Paterson treats the subject semi-humorously by having a denizen of the benighted town opine that apart from the isolation, heat, sand, dust, flies, mozzies, snakes and a plague of rabbits…the place ain’t too bad! The speaker concludes by noting that, in the unlikely event of rain, the track would become impassable and they’d be stuck in Booligal. Those listening to him are horrified, ‘We’d have to stop!’ With bated breath/We prayed that both in life and death/Our fate in other lines might fall:/‘Oh, send us to our just reward/‘In Hay or Hell, but, gracious Lord,/‘Deliver us from Booligal!’
For some reason I picture Paul Hogan as the speaker. Australians find humour in the grimmest of situations: the tragic aesthetic does not sit well in the island continent which was earmarked as the dumping ground for the worst elements of British society but which transformed in an astonishingly short time into one of the most desirable residences of the planet Earth. I put down the volume of Paterson’s verse and lifted a dictionary of quotations which opened at a page marked by a decades-old anniversary card from my wife to me.
As I was lifting it out, I read the lines: Howling is the noise of hell, singing the voice of heaven, according to John Donne in his guise as a preacher rather than poet. Singing and howling exist on a continuum of sound: one person hears music where another hears a racket. Donne was well acquainted with both concepts, heaven and hell, in his life and work. A saturnine, handsome, young Elizabethan blade with the worlds of adventure, love and preferment in front of him as well as travels as a spy and battle experience with the likes of the Earl of Essex and Sir Walter Raleigh, stares out from a portrait painted around 1595 when he was 24.
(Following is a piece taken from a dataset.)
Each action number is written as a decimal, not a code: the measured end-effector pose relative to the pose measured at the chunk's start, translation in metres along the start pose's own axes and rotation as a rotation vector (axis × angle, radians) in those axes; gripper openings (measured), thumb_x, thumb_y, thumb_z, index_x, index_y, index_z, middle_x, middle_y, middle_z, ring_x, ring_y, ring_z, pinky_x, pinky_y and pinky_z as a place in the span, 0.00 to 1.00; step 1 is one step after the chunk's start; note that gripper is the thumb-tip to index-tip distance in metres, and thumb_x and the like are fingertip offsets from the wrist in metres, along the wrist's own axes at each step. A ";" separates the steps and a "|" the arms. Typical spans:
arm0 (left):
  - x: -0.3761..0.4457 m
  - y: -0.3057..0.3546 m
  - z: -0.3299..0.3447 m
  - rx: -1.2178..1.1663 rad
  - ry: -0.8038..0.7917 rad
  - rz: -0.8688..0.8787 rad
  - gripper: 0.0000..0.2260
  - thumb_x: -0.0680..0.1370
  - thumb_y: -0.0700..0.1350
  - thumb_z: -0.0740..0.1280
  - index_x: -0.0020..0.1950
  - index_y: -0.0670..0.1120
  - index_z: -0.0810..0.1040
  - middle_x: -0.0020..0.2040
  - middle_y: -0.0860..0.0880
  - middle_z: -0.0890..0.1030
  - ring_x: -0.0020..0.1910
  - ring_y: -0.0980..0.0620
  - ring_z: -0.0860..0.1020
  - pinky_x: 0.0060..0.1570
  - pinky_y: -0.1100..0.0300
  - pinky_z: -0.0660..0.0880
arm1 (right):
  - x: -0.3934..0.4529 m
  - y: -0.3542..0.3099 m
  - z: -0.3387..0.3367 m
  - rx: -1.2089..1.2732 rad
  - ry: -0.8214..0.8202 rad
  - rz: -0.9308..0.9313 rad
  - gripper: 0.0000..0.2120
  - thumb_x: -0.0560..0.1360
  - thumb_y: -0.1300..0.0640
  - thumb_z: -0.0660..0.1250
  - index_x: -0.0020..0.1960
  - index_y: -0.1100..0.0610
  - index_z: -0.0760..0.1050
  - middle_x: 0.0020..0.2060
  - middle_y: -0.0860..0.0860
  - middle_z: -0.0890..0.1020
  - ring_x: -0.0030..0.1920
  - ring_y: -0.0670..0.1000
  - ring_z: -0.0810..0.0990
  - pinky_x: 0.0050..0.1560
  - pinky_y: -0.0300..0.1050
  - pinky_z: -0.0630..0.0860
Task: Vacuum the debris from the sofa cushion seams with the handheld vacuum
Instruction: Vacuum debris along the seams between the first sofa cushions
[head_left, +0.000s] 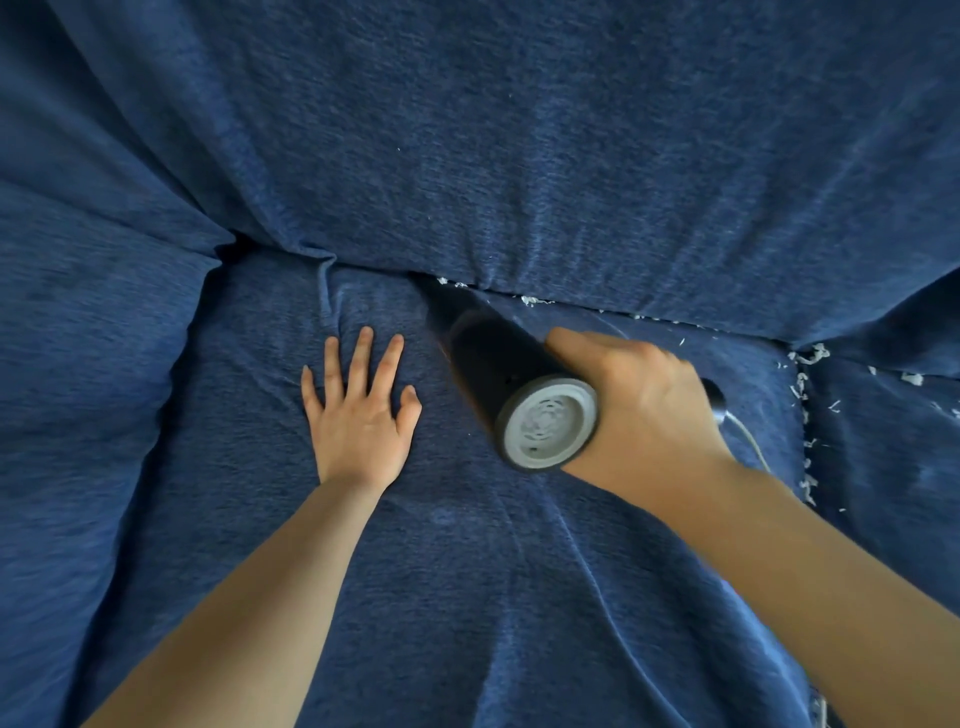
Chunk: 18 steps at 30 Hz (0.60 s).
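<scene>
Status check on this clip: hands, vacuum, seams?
Left hand flat on seat cushion. Right hand grips handheld vacuum, nozzle in back seam. White debris left along back and right seams. Nothing blocking.

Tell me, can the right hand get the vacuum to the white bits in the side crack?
Probably yes: the right hand holds the vacuum, and only bare cushion lies before those bits.
</scene>
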<state>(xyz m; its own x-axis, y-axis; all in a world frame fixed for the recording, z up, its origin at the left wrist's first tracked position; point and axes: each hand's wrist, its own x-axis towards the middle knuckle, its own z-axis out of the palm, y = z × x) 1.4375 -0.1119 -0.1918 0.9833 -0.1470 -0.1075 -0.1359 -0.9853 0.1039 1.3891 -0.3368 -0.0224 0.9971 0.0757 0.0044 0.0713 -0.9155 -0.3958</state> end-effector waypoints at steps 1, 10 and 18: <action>0.000 0.000 0.000 0.000 0.002 -0.001 0.26 0.80 0.60 0.44 0.79 0.57 0.52 0.80 0.50 0.54 0.79 0.43 0.46 0.75 0.40 0.44 | -0.002 0.008 0.000 0.073 -0.022 0.046 0.15 0.61 0.45 0.70 0.37 0.48 0.66 0.28 0.44 0.72 0.29 0.54 0.73 0.33 0.44 0.66; 0.000 0.001 0.001 -0.008 0.017 -0.008 0.26 0.80 0.59 0.45 0.79 0.57 0.54 0.80 0.50 0.56 0.79 0.43 0.48 0.75 0.39 0.45 | 0.001 0.037 -0.016 0.245 -0.021 0.060 0.07 0.59 0.40 0.60 0.34 0.42 0.67 0.23 0.42 0.70 0.26 0.46 0.71 0.30 0.45 0.70; 0.001 0.001 0.002 -0.002 0.026 -0.004 0.26 0.80 0.59 0.46 0.78 0.56 0.56 0.79 0.50 0.57 0.79 0.43 0.49 0.75 0.40 0.46 | -0.003 0.037 -0.018 0.160 -0.013 0.023 0.18 0.58 0.40 0.60 0.41 0.51 0.68 0.24 0.43 0.71 0.28 0.54 0.74 0.30 0.50 0.75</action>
<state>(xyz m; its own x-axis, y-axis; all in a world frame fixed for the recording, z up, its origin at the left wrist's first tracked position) 1.4378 -0.1126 -0.1939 0.9866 -0.1407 -0.0825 -0.1317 -0.9857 0.1056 1.3891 -0.3775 -0.0208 0.9979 0.0617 -0.0178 0.0425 -0.8426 -0.5368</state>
Fast forward 37 years to the months after his death and we find an engraving of a sunken-cheeked, grizzled, death’s head in a shroud: something to frighten children with. Engraved by Martin Droeshout, better known for the image of Shakespeare that adorns the First Folio, it is based on a portrait that Donne had commissioned and hung on his wall in his final years to remind him of the transience of life.
As I looked from one image to the other I was reminded of Miyazaki’s 2004 anime, Howl’s Moving Castle, where the 18-year-old protagonist, Sophie, is befriended by Howl, a strange, conflicted wizard, who lives in a magical moving castle. She is turned into an aged crone by the Witch of the Wastes. Perilous journeys, transformations and magical encounters within a surrealistic world lead in the end to Sophie and Howl at the bow of the flying castle sharing a tender kiss- oh, my God, shades of the movie, Titanic! And yet we are suckers for the happy ending, particularly one sealed with a loving kiss. Such a pity, isn’t it, that such endings are as rare as a blood-red diamond.
Or are they? Tragic love stories attract the limelight: who would rate R+J if the Capulets and Montagues reconciled in time for the young couple to move into a new apartment in Verona and start putting up pictures while arguing over the décor of the ensuite? So, probably, there are lots of happy endings out there, under the radar, under the doona…
The idea of a prescriptive pair-bonding, though, seems quaint in the 21st Century. The ideal nuclear family of the 20th Century has morphed into a range of relational paradigms and you can take your pick of which one suits you. Me? Born in the middle of the 20th Century and married for 44 years, I still look to the old paradigm and I find a surprisingly poignant connection with Andrew Jackson, 7th President of the United States, when he said shortly before he died: Heaven will be no heaven to me if I do not meet my wife there.